La " prophétie " de l'auteur de l'article de L'Illustration est accomplie, car maintenant la situation fractale se présente comme assez générale. Elle se rencontre fréquemment dans l'évolution des phénomènes dynamiques. La nature apparaît fractale (poumons, nuages, amas galactiques, réseaux hydrographiques, etc ...). Plus particulièrement, ces structures complexes sont associées aux comportements de la théorie du chaos avec des applications dans de nombreux domaines (physique, mécanique des fluides, chimie, botanique, biologie, etc ...). Depuis peu les fractales sont utilisées pour charger des images fixes, ou des vidéos sur un ordinateur.
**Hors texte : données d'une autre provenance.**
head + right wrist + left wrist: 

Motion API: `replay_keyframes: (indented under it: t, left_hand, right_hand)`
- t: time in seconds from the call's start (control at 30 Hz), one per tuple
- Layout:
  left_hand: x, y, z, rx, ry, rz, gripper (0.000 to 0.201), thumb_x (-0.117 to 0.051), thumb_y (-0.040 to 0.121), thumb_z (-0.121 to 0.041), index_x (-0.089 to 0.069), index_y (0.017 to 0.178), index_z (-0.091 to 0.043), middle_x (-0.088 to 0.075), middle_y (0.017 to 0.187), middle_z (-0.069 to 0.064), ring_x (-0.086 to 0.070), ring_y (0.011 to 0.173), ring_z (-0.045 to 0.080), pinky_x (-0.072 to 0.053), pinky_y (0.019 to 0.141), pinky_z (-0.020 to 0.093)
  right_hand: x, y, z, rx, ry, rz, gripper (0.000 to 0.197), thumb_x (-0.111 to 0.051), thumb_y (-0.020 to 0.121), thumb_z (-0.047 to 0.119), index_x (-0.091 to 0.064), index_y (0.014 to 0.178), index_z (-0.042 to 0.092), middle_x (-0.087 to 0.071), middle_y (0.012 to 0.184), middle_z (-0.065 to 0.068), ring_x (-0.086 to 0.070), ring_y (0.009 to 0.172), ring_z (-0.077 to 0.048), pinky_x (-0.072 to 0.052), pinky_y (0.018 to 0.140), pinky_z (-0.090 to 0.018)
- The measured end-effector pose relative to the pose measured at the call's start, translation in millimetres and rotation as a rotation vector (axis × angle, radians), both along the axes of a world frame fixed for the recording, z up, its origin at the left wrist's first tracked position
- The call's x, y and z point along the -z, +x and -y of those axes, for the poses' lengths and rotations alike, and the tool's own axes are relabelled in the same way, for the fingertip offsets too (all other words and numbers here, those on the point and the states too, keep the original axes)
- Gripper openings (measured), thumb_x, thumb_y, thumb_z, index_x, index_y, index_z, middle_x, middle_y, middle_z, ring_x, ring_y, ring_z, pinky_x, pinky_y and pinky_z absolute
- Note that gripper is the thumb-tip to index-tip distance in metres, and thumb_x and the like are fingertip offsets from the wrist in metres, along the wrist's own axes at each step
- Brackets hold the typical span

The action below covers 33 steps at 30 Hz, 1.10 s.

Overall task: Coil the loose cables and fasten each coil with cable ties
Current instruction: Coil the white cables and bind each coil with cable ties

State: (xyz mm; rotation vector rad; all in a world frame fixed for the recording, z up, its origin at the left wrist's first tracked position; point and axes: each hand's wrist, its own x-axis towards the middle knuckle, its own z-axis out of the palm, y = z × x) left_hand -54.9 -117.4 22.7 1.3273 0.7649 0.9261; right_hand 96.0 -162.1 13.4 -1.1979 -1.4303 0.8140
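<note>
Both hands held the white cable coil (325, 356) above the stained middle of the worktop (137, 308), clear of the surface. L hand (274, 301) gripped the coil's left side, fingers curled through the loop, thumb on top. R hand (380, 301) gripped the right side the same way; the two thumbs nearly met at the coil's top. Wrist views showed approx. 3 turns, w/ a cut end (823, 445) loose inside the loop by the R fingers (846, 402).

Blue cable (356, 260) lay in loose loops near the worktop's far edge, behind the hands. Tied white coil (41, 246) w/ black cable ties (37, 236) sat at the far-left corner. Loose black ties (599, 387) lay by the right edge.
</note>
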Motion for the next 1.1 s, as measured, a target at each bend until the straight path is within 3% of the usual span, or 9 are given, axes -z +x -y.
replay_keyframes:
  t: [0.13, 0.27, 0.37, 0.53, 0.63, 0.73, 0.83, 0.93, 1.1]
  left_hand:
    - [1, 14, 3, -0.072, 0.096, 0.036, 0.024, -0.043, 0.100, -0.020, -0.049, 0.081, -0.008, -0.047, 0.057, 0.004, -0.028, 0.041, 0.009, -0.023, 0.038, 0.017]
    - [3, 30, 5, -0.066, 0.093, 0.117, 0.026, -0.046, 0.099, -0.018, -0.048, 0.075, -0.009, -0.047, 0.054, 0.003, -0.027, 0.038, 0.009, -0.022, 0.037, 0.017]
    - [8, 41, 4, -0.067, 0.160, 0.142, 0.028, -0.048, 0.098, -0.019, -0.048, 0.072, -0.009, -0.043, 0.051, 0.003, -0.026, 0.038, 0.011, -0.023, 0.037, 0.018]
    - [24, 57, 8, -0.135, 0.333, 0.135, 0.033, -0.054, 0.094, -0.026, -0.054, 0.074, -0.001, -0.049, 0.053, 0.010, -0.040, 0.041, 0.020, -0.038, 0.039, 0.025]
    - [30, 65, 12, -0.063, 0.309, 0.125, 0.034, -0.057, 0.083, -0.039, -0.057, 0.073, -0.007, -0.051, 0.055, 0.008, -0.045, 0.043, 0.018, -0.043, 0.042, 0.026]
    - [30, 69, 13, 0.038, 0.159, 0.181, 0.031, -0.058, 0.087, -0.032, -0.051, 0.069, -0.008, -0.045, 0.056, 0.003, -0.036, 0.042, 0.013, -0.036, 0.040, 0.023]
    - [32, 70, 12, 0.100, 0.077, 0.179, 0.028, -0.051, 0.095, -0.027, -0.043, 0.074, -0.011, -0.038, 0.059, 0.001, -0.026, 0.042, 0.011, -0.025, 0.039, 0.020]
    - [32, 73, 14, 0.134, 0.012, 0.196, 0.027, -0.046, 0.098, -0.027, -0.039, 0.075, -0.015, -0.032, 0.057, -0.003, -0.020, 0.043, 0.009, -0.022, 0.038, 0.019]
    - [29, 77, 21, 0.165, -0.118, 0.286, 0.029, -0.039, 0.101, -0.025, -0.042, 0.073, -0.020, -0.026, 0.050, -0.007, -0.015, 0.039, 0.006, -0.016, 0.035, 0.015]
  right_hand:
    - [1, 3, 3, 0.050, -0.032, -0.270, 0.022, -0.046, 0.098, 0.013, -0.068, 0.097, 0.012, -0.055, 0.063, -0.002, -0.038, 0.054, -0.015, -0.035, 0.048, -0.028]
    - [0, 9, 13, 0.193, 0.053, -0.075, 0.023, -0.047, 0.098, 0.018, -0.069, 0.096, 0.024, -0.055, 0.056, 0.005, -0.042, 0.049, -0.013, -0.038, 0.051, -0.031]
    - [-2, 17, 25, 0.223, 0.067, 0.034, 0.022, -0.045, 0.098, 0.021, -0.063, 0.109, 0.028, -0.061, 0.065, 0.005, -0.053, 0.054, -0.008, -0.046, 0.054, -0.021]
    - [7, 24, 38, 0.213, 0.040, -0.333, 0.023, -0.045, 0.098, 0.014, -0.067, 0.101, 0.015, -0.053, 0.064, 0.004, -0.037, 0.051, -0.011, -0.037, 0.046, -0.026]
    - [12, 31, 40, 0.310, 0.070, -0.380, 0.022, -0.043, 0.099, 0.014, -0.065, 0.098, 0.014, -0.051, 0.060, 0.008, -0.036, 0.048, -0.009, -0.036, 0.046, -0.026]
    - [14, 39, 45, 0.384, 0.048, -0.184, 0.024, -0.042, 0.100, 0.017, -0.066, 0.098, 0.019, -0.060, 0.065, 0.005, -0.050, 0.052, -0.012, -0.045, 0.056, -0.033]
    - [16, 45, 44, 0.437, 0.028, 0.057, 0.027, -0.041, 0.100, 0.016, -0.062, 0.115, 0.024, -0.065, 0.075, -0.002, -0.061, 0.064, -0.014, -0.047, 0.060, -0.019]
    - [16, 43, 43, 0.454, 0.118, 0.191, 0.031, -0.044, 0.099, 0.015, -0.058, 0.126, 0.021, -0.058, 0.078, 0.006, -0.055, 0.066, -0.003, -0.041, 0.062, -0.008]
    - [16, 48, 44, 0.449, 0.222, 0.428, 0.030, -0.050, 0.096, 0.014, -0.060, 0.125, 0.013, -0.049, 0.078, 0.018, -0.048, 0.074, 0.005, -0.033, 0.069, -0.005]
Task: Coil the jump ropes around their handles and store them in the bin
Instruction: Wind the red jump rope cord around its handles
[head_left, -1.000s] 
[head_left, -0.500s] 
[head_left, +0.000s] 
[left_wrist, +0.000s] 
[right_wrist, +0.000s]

Les ordinateurs permettent aussi de visualiser les solutions des équations de la dynamique, en particulier celles étudiées par Julia. Ces solutions se traduisent généralement par des images d'une surprenante beauté. À l'époque, Poincaré disait: " Le savant digne de ce nom, le géomètre surtout, éprouve en face de son oeuvre la même impression que l'artiste; sa jouissance est aussi grande et de même nature. Si je n'écrivais pour un public amoureux de la Science, je n'oserais pas m'exprimer ainsi; je redouterais l'incrédulité des profanes. Mais ici, je puis dire toute ma pensée. Si nous travaillons, c'est moins pour obtenir ces résultats positifs auxquels le vulgaire nous croit uniquement attachés, que pour ressentir cette émotion esthétique et la communiquer à ceux qui sont capables de l'éprouver ". De nos jours, un nombre croissant de familles dispose d'un micro-ordinateur. Mêmes les profanes peuvent ainsi avoir accès à l'émotion esthétique que procurent les ensembles de Julia.